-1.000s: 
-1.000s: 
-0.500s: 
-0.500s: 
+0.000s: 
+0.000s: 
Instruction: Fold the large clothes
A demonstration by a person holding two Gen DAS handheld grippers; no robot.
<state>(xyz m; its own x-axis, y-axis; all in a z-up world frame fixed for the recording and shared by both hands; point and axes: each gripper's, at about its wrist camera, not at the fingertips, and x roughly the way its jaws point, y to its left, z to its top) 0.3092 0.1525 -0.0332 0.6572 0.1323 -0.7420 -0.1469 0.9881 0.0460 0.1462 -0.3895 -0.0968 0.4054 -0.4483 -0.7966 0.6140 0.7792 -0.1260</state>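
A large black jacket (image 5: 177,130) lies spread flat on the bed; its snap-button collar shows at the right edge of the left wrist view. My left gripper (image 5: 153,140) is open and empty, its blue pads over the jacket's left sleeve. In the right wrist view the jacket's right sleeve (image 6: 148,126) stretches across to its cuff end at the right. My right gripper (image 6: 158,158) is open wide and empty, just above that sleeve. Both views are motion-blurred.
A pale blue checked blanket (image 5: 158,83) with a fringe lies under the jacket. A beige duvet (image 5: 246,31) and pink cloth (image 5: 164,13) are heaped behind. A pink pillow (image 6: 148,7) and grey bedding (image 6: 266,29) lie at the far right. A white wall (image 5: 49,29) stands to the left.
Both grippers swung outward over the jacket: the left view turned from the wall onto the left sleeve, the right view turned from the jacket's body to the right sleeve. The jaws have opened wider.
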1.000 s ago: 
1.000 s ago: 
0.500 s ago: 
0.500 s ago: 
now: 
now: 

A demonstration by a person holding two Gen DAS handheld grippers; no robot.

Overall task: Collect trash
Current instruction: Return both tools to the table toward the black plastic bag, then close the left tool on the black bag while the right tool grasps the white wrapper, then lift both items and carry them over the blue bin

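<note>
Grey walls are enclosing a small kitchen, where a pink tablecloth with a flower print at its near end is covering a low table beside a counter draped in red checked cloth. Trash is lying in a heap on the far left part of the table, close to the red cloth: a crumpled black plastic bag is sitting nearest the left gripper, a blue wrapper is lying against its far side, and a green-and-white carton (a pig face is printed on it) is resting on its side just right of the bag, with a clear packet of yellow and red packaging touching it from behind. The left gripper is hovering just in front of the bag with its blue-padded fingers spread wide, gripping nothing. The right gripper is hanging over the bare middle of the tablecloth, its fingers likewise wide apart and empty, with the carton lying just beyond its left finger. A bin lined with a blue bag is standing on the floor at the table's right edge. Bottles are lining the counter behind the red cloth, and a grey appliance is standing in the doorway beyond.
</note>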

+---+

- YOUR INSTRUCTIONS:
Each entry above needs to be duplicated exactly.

- OUTPUT FOR THIS TASK:
-1.000s: 
-1.000s: 
-0.500s: 
-0.500s: 
+0.000s: 
+0.000s: 
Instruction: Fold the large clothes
A demonstration by a person holding two Gen DAS handheld grippers; no robot.
<state>(xyz m; its own x-axis, y-axis; all in a z-up world frame fixed for the recording and shared by both hands; point and axes: each gripper's, at about its wrist camera, not at the fingertips, and x roughly the way its jaws point, y to its left, z to its top) 0.3092 0.1525 -0.0332 0.6572 0.1323 -0.7420 -0.1469 0.9881 0.0460 0.1462 -0.3895 -0.0968 0.4054 -0.4483 -0.7966 0.6140 0.7792 -0.1260</state>
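A large black jacket (image 5: 177,130) lies spread flat on the bed; its snap-button collar shows at the right edge of the left wrist view. My left gripper (image 5: 153,140) is open and empty, its blue pads over the jacket's left sleeve. In the right wrist view the jacket's right sleeve (image 6: 148,126) stretches across to its cuff end at the right. My right gripper (image 6: 158,158) is open wide and empty, just above that sleeve. Both views are motion-blurred.
A pale blue checked blanket (image 5: 158,83) with a fringe lies under the jacket. A beige duvet (image 5: 246,31) and pink cloth (image 5: 164,13) are heaped behind. A pink pillow (image 6: 148,7) and grey bedding (image 6: 266,29) lie at the far right. A white wall (image 5: 49,29) stands to the left.
Both grippers swung outward over the jacket: the left view turned from the wall onto the left sleeve, the right view turned from the jacket's body to the right sleeve. The jaws have opened wider.
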1.000 s ago: 
1.000 s ago: 
0.500 s ago: 
0.500 s ago: 
now: 
now: 

A demonstration by a person holding two Gen DAS handheld grippers; no robot.

Overall task: Collect trash
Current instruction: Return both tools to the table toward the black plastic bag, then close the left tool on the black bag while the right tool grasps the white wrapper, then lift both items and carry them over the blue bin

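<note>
Grey walls are enclosing a small kitchen, where a pink tablecloth with a flower print at its near end is covering a low table beside a counter draped in red checked cloth. Trash is lying in a heap on the far left part of the table, close to the red cloth: a crumpled black plastic bag is sitting nearest the left gripper, a blue wrapper is lying against its far side, and a green-and-white carton (a pig face is printed on it) is resting on its side just right of the bag, with a clear packet of yellow and red packaging touching it from behind. The left gripper is hovering just in front of the bag with its blue-padded fingers spread wide, gripping nothing. The right gripper is hanging over the bare middle of the tablecloth, its fingers likewise wide apart and empty, with the carton lying just beyond its left finger. A bin lined with a blue bag is standing on the floor at the table's right edge. Bottles are lining the counter behind the red cloth, and a grey appliance is standing in the doorway beyond.
</note>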

The answer has been given in its entirety.